Determine the characteristic equation of a homogeneous linear equation.
Use the roots of the characteristic equation to find the solution to a homogeneous linear equation.
Solve initial-value and boundary-value problems involving linear differential equations.

When working with differential equations, usually the goal is to find a solution. In other words, we want to find a function (or functions) that satisfies the differential equation. The technique we use to find these solutions varies, depending on the form of the differential equation with which we are working. Second-order differential equations have several important characteristics that can help us determine which solution method to use. In this section, we examine some of these characteristics and the associated terminology.

Homogeneous linear equations

Consider the second-order differential equation

x y ″ + 2 x^{2} y^{'} + 5 x^{3} y = 0 .

Notice that y and its derivatives appear in a relatively simple form. They are multiplied by functions of x , but are not raised to any powers themselves, nor are they multiplied together. As discussed in Introduction to Differential Equations , first-order equations with similar characteristics are said to be linear. The same is true of second-order equations. Also note that all the terms in this differential equation involve either y or one of its derivatives. There are no terms involving only functions of x . Equations like this, in which every term contains y or one of its derivatives, are called homogeneous.
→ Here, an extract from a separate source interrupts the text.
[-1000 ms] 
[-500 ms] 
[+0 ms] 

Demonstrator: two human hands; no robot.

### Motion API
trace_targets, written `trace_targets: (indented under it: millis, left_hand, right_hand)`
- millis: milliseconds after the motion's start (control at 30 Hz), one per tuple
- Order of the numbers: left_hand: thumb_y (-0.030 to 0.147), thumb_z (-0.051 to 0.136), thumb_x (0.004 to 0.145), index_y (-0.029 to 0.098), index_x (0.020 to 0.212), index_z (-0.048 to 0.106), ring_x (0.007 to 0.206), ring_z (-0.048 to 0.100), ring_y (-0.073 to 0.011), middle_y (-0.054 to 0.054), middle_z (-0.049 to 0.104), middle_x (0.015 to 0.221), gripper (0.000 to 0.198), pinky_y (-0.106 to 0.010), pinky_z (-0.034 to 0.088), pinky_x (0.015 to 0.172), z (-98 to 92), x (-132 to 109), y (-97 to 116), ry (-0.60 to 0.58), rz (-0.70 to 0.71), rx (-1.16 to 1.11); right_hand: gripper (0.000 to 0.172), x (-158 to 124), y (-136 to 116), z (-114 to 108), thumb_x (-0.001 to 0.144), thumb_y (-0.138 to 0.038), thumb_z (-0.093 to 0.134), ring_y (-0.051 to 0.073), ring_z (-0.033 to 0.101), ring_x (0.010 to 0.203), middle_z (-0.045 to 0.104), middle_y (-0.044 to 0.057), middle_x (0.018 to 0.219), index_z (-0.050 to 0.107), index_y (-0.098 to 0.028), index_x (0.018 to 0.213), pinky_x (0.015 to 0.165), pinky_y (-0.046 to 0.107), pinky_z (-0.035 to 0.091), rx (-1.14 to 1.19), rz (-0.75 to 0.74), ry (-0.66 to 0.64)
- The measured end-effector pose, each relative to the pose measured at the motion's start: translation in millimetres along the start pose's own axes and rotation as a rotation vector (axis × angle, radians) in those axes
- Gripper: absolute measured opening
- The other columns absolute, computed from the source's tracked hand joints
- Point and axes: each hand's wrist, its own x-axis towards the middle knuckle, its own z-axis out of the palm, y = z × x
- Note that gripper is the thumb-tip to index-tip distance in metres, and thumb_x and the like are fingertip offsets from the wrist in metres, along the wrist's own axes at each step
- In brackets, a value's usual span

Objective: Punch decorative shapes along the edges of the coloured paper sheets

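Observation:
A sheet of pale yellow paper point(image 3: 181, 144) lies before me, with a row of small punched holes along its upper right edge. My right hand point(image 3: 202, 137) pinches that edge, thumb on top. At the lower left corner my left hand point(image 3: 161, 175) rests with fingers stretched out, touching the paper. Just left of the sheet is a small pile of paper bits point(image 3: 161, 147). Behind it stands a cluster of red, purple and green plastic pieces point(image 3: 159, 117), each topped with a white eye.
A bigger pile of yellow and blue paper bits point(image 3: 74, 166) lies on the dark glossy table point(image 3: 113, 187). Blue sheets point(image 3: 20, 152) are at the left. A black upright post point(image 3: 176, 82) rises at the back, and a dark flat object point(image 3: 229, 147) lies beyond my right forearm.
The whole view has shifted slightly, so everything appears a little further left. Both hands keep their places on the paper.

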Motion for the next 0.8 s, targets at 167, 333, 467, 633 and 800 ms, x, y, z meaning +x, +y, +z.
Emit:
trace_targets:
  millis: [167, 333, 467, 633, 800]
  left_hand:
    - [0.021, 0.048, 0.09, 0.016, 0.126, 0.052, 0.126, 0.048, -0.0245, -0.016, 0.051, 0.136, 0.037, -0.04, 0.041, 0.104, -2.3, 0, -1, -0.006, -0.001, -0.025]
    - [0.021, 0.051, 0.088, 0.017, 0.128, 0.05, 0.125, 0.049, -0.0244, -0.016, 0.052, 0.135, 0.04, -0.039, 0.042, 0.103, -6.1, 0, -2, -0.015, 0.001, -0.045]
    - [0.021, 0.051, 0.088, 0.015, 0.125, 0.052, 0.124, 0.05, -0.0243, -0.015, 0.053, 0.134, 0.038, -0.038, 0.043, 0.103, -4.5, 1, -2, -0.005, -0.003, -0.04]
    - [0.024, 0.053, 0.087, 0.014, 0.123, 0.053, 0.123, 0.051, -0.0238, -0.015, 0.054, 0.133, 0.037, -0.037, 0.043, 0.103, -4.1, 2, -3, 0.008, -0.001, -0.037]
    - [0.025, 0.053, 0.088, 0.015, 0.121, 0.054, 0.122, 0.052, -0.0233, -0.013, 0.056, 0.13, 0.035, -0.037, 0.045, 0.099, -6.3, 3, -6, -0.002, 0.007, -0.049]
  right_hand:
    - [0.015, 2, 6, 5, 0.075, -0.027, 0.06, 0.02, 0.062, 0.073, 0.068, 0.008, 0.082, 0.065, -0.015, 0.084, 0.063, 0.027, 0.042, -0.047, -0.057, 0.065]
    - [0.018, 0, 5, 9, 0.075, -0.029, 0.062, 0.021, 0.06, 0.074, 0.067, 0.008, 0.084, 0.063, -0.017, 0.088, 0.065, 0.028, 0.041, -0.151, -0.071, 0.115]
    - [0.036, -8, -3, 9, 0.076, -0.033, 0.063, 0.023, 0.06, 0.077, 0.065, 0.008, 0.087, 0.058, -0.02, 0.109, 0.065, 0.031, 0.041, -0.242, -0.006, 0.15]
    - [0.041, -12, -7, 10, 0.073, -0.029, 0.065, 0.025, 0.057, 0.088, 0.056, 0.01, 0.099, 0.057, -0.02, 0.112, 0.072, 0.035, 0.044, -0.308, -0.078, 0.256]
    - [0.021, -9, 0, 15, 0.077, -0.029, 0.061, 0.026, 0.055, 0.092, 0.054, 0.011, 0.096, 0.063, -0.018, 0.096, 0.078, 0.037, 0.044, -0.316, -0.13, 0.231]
Not all differential equations are homogeneous. Consider the differential equation

x y ″ + 2 x^{2} y^{'} + 5 x^{3} y = x^{2} .

The $x^{2}$ term on the right side of the equal sign does not contain y or any of its derivatives. Therefore, this differential equation is nonhomogeneous.

Definition

A second-order differential equation is linear if it can be written in the form

a_{2} (x) y ″ + a_{1} (x) y^{'} + a_{0} (x) y = r (x),

where $a_{2} (x),$ $a_{1} (x),$ $a_{0} (x),$ and $r (x)$ are real-valued functions and $a_{2} (x)$ is not identically zero. If $r (x) \equiv 0$ —in other words, if $r (x) = 0$ for every value of x —the equation is said to be a homogeneous linear equation . If $r (x) \neq 0$ for some value of $x,$ the equation is said to be a nonhomogeneous linear equation .

Visit this website to study more about second-order linear differential equations.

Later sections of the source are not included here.